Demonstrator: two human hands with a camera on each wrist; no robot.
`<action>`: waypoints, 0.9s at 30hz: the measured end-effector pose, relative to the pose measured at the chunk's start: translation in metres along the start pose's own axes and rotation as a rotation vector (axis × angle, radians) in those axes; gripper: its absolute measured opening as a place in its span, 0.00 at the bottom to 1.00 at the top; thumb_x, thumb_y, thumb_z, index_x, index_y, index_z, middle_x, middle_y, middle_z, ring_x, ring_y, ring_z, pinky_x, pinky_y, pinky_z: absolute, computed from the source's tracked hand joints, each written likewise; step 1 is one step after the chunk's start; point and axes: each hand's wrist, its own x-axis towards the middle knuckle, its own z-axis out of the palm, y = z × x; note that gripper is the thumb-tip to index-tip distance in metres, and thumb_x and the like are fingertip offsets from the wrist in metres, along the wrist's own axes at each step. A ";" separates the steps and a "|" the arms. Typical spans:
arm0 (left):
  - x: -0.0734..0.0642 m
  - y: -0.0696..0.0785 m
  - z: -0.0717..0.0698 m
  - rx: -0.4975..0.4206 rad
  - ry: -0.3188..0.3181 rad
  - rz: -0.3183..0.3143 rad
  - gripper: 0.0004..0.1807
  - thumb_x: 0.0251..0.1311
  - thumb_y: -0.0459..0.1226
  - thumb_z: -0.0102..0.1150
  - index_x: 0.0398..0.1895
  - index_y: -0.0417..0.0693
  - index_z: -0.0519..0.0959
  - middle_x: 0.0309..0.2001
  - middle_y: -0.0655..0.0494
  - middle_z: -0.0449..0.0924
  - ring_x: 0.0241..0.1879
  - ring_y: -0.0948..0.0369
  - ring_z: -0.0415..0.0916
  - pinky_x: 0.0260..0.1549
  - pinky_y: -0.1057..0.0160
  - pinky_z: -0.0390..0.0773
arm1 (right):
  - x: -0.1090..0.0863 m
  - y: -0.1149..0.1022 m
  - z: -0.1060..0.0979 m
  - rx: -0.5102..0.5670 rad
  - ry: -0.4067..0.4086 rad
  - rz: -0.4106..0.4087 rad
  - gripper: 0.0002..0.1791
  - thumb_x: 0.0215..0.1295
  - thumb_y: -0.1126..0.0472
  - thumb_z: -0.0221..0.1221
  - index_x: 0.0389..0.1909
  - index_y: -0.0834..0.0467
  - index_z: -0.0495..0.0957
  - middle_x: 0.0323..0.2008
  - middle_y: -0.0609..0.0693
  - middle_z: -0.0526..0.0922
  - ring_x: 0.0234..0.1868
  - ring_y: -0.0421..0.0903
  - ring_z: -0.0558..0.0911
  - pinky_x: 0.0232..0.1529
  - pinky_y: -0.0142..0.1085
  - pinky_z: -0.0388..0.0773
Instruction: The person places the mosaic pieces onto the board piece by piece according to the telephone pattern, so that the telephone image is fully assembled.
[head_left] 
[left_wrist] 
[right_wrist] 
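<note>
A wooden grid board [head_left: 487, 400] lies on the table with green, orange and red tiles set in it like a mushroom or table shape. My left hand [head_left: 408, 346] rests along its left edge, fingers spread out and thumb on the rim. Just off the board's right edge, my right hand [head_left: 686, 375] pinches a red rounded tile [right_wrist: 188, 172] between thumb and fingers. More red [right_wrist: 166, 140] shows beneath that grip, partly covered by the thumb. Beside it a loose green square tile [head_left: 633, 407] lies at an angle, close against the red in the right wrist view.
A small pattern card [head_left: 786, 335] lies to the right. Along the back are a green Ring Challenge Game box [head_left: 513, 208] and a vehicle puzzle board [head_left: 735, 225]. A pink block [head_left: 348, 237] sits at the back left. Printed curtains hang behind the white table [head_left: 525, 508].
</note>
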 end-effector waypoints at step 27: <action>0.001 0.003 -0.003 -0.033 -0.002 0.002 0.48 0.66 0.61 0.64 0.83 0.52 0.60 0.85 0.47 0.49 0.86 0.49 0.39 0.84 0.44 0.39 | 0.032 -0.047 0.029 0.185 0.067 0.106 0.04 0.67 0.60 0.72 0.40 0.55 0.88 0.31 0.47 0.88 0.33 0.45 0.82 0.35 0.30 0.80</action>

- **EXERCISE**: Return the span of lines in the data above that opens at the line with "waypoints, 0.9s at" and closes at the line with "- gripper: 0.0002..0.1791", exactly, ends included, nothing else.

- **THE COMPLETED TASK**:
`<action>`: waypoints, 0.9s at 30hz: the measured end-effector pose, relative to the pose measured at the chunk's start: translation in metres along the start pose's own axes and rotation as a rotation vector (axis × angle, radians) in those axes; gripper: its absolute measured opening as a place in its span, 0.00 at the bottom to 1.00 at the top; thumb_x, thumb_y, thumb_z, index_x, index_y, index_z, middle_x, middle_y, middle_z, ring_x, ring_y, ring_z, pinky_x, pinky_y, pinky_z: absolute, computed from the source's tracked hand joints, each written likewise; step 1 is one step after the chunk's start; point and axes: each hand's wrist, its own x-axis towards the middle knuckle, its own z-axis out of the palm, y = z × x; note that gripper is the thumb-tip to index-tip distance in metres, and thumb_x and the like are fingertip offsets from the wrist in metres, along the wrist's own axes at each step. A ";" separates the steps and a "|" the arms. Typical spans:
arm0 (left):
  - x: -0.0734..0.0642 m
  - y: -0.0696..0.0785 m
  - z: -0.0717..0.0698 m
  - rx: -0.4975..0.4206 rad
  - ry: -0.3188..0.3181 rad
  - rz: -0.3183..0.3143 rad
  - gripper: 0.0004..0.1807
  - thumb_x: 0.0251..0.1311
  - thumb_y: -0.0459..0.1226
  - thumb_z: -0.0102..0.1150
  - index_x: 0.0398..0.1895
  - index_y: -0.0417..0.0693
  - index_z: -0.0519..0.0959
  - middle_x: 0.0309..0.2001
  - middle_y: -0.0655..0.0494
  - middle_z: -0.0449..0.0924
  - ring_x: 0.0241..0.1879
  - ring_y: -0.0948..0.0369
  - ring_z: -0.0415..0.0916
  - pinky_x: 0.0260..0.1549
  - pinky_y: -0.1057..0.0160
  - pinky_z: -0.0390..0.0773
arm1 (right):
  - x: -0.1090..0.0863 m
  - y: -0.1149..0.1022 m
  - z: -0.1060..0.0979 m
  - rx: -0.5102..0.5670 rad
  - ry: -0.4067..0.4086 rad
  - rz: -0.4106..0.4087 rad
  - gripper: 0.0002..0.1791

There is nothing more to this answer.